**TRY IT:**
When you reach the line containing "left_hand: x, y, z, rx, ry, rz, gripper", include it and stop; until then, return each line of the material exactly, starting with the first.
-*-
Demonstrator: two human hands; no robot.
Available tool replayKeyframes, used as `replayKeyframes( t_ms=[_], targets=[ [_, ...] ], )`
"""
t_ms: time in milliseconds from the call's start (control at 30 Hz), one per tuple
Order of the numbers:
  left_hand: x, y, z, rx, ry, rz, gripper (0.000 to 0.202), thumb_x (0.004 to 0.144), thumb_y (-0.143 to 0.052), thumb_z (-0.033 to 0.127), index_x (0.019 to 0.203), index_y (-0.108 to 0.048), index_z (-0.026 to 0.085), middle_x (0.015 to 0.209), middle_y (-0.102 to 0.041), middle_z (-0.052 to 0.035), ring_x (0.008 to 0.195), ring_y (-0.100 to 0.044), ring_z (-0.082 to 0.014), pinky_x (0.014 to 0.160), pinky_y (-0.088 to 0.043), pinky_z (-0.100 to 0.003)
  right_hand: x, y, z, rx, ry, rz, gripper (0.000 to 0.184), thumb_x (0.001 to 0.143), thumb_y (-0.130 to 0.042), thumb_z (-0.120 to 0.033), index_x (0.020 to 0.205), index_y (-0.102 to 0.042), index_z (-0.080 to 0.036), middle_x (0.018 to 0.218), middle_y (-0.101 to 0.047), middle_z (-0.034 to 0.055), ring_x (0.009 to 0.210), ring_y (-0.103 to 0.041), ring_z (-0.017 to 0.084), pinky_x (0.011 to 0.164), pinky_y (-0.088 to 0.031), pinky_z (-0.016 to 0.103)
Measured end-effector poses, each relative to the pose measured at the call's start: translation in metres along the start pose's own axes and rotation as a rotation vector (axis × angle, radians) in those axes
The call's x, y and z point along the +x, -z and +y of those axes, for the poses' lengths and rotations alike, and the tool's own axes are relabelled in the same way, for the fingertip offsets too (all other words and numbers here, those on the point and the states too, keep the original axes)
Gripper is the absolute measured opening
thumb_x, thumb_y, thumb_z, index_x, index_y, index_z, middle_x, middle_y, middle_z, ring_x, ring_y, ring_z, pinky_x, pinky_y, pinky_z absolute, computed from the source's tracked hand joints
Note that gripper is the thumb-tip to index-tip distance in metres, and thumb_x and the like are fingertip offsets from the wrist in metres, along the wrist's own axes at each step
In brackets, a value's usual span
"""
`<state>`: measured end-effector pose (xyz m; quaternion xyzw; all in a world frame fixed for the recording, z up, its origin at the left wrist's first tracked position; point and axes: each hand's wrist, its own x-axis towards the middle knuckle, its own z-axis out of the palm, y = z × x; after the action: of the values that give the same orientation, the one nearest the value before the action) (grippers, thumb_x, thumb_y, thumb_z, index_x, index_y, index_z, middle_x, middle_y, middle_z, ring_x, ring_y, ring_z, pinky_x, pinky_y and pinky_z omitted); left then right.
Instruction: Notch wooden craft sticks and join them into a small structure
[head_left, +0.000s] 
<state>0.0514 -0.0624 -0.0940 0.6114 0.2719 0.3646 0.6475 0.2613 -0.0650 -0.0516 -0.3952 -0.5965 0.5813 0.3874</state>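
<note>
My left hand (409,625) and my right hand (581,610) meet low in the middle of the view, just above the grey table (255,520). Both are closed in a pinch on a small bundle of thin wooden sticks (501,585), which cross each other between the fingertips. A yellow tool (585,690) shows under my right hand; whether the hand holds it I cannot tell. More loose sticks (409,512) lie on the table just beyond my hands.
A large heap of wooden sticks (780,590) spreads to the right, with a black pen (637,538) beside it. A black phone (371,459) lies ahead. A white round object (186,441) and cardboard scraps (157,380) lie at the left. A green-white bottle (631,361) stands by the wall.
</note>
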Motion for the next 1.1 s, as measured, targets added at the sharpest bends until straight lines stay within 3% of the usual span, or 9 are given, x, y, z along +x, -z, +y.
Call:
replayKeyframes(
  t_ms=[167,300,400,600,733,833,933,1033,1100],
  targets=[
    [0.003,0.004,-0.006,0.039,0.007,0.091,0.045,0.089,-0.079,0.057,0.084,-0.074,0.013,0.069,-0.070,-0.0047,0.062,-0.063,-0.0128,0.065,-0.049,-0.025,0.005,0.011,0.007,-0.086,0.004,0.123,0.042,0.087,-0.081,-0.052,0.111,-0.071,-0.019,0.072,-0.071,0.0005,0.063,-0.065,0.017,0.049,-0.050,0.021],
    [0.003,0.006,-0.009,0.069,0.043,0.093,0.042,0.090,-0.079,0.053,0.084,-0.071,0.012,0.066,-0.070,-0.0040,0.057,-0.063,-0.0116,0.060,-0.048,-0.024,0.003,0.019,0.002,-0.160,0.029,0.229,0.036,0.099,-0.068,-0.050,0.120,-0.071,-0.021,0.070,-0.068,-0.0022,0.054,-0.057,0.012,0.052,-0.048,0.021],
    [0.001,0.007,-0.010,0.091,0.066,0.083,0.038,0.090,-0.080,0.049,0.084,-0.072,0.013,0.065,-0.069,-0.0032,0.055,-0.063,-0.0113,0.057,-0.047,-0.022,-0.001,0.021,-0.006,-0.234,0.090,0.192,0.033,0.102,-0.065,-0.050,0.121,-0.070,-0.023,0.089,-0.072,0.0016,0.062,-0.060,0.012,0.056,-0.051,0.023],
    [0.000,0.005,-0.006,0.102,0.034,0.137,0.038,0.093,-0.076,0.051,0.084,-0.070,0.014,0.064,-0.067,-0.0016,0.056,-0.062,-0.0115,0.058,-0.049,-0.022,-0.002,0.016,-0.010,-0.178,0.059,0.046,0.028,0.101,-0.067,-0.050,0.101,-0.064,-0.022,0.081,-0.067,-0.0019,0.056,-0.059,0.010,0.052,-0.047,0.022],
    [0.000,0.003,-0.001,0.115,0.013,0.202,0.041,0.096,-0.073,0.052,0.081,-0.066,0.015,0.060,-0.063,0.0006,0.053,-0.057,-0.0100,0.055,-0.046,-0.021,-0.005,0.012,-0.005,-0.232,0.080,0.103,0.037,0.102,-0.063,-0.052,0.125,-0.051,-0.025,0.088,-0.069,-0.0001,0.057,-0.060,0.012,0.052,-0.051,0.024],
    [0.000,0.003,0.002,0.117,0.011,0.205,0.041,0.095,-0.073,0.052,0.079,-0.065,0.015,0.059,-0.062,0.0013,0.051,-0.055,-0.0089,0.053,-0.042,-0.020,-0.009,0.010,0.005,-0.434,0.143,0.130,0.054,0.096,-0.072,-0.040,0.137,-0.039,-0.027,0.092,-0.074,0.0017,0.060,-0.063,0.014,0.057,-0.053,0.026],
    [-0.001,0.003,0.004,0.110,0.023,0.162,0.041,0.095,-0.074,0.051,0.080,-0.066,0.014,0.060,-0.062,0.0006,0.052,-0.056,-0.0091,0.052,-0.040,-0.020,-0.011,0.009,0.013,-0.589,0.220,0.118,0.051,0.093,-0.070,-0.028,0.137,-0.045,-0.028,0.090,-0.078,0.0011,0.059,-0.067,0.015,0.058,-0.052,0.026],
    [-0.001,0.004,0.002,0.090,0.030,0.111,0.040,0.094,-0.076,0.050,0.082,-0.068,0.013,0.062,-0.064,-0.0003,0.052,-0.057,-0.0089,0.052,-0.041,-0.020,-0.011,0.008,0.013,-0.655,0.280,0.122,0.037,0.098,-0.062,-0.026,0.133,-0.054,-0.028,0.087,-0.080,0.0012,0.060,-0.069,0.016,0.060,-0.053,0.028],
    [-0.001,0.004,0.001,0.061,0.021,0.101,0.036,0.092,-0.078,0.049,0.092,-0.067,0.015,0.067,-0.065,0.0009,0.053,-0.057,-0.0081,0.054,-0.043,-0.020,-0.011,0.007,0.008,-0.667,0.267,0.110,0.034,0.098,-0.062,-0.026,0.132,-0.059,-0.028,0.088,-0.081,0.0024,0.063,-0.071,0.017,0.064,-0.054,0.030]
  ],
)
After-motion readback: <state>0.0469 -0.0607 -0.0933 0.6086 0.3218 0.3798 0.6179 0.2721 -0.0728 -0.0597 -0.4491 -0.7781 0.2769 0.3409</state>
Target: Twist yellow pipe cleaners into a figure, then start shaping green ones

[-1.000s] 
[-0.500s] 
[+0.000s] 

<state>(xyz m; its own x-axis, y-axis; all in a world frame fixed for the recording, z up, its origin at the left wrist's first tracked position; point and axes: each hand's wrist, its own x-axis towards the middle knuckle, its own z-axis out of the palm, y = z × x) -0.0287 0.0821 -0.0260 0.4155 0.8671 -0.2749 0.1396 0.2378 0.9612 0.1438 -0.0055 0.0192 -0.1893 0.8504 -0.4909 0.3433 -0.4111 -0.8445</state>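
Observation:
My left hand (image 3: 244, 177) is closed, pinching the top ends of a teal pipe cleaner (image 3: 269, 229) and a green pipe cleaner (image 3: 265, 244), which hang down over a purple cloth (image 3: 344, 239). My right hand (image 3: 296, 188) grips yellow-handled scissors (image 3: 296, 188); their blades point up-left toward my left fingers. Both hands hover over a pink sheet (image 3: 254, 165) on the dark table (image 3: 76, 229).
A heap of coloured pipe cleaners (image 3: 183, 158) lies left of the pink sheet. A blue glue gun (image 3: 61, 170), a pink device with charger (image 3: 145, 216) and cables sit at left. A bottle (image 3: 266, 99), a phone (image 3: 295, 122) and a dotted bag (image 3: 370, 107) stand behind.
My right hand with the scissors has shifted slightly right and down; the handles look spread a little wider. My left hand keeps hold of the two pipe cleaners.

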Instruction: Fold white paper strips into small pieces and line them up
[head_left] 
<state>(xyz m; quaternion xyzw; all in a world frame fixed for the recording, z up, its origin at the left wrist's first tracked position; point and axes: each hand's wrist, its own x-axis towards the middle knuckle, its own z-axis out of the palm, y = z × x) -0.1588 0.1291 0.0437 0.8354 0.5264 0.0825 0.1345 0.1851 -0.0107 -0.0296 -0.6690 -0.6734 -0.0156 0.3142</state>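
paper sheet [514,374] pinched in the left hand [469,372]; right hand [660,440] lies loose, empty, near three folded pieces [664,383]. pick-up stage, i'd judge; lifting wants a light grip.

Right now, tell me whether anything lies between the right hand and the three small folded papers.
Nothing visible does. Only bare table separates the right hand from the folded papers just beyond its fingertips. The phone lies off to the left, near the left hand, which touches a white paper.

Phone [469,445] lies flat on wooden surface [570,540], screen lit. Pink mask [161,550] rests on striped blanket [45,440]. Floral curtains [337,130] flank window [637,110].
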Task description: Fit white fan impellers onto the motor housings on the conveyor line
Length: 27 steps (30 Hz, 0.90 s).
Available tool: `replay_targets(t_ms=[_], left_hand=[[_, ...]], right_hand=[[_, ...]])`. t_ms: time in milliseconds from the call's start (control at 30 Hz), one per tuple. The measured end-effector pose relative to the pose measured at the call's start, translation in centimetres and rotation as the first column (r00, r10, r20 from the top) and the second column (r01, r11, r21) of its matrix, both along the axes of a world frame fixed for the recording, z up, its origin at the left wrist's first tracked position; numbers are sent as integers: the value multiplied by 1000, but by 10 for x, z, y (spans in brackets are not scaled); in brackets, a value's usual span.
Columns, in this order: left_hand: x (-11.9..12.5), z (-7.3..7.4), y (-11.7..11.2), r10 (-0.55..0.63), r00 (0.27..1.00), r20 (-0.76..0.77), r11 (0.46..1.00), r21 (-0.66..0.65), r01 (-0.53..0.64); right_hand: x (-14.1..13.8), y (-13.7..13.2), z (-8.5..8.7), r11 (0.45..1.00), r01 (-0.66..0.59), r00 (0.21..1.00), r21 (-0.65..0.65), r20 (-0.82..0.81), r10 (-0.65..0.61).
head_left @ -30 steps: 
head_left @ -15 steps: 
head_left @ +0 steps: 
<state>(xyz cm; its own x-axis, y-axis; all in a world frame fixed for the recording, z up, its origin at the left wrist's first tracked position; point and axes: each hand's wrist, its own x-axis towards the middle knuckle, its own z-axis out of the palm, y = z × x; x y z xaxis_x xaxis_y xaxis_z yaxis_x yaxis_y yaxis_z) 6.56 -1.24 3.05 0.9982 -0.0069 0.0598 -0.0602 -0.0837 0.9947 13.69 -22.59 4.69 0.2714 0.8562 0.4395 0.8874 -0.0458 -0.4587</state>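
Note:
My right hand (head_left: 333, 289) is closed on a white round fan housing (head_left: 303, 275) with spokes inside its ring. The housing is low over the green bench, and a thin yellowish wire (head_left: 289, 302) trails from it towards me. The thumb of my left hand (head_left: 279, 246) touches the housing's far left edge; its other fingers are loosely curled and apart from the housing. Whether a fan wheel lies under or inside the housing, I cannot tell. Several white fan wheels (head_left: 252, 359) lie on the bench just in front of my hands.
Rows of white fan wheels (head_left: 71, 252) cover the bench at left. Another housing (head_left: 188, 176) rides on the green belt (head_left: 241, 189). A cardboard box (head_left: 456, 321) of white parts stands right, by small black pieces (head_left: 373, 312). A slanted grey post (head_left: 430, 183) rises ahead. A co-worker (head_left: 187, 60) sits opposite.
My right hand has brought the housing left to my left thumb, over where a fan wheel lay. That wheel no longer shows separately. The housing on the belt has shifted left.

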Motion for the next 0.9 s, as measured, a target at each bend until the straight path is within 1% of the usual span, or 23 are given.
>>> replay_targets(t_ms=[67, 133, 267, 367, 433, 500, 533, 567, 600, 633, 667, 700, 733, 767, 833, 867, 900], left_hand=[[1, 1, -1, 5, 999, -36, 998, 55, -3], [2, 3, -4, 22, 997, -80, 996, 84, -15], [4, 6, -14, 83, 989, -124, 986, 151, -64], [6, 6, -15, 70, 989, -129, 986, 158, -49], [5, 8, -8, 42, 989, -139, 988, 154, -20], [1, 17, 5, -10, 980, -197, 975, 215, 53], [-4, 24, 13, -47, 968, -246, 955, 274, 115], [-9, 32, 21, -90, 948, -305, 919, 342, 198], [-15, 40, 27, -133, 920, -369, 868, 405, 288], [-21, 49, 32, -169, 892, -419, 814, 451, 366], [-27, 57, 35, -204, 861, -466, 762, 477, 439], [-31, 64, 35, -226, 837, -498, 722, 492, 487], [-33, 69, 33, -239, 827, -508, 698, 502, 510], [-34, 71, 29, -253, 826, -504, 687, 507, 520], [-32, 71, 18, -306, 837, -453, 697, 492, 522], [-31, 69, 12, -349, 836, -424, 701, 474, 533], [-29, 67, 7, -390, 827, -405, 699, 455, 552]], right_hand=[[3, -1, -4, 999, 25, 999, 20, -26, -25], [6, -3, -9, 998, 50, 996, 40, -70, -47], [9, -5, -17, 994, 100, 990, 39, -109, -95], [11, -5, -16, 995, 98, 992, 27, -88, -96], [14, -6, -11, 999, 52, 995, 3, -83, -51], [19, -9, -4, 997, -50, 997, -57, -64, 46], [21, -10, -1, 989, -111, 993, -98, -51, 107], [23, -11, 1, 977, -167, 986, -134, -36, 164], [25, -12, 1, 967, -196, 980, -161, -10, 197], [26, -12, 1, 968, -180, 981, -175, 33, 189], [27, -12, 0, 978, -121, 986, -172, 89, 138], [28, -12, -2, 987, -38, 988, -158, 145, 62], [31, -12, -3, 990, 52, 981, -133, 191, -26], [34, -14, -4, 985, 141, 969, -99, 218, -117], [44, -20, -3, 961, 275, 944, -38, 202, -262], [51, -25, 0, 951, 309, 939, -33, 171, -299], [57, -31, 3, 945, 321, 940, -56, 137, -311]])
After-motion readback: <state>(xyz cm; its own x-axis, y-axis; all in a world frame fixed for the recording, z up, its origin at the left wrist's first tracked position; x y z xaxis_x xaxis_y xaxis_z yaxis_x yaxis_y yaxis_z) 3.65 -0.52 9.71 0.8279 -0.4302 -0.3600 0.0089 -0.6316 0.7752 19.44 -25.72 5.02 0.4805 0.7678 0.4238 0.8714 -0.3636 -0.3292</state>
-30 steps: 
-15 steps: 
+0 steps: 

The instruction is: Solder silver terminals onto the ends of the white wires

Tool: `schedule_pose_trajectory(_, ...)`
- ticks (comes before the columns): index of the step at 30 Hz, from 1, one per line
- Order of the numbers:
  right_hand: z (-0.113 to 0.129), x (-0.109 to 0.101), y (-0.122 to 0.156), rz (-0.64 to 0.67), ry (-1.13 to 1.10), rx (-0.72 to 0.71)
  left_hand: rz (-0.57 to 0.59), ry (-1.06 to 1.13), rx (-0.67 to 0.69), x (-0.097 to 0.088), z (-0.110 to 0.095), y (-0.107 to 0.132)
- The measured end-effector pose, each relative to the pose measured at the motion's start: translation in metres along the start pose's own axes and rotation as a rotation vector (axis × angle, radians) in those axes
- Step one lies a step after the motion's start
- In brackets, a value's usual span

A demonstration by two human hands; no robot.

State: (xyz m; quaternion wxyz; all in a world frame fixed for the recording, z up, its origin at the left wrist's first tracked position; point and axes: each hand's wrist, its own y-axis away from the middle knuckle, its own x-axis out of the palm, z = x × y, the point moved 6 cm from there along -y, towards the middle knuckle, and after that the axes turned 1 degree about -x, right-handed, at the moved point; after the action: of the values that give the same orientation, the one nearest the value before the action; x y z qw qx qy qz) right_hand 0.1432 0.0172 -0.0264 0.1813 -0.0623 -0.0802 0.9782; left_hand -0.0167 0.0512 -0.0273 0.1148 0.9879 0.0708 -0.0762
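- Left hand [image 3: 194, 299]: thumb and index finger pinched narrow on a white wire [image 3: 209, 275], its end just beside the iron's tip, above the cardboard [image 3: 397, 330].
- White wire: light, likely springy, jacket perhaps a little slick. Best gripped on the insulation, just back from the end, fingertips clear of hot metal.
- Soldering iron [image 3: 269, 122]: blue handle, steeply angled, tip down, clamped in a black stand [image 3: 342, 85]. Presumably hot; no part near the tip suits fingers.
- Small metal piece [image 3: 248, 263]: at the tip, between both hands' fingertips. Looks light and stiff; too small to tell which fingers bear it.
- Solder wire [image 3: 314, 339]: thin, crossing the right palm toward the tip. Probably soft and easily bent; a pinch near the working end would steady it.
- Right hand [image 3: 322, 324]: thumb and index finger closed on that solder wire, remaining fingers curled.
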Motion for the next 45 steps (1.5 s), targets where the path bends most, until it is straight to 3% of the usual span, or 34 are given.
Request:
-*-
**ANSWER TO THIS PROBLEM:**
Demonstrator: two human hands; no robot.
Available tool replayKeyframes, used as `replayKeyframes( t_ms=[_], targets=[ [_, ...] ], )`
"""
t_ms: time in milliseconds from the call's start (control at 30 Hz), one per tuple
Order of the numbers:
  left_hand: x, y, z, rx, ry, rz, gripper (0.000 to 0.202), thumb_x (0.004 to 0.144), thumb_y (-0.143 to 0.052), thumb_z (-0.033 to 0.127), index_x (0.019 to 0.203), index_y (-0.108 to 0.048), index_z (-0.026 to 0.085), middle_x (0.015 to 0.209), middle_y (-0.102 to 0.041), middle_z (-0.052 to 0.035), ring_x (0.008 to 0.195), ring_y (-0.100 to 0.044), ring_z (-0.082 to 0.014), pinky_x (0.014 to 0.160), pinky_y (-0.088 to 0.043), pinky_z (-0.100 to 0.003)

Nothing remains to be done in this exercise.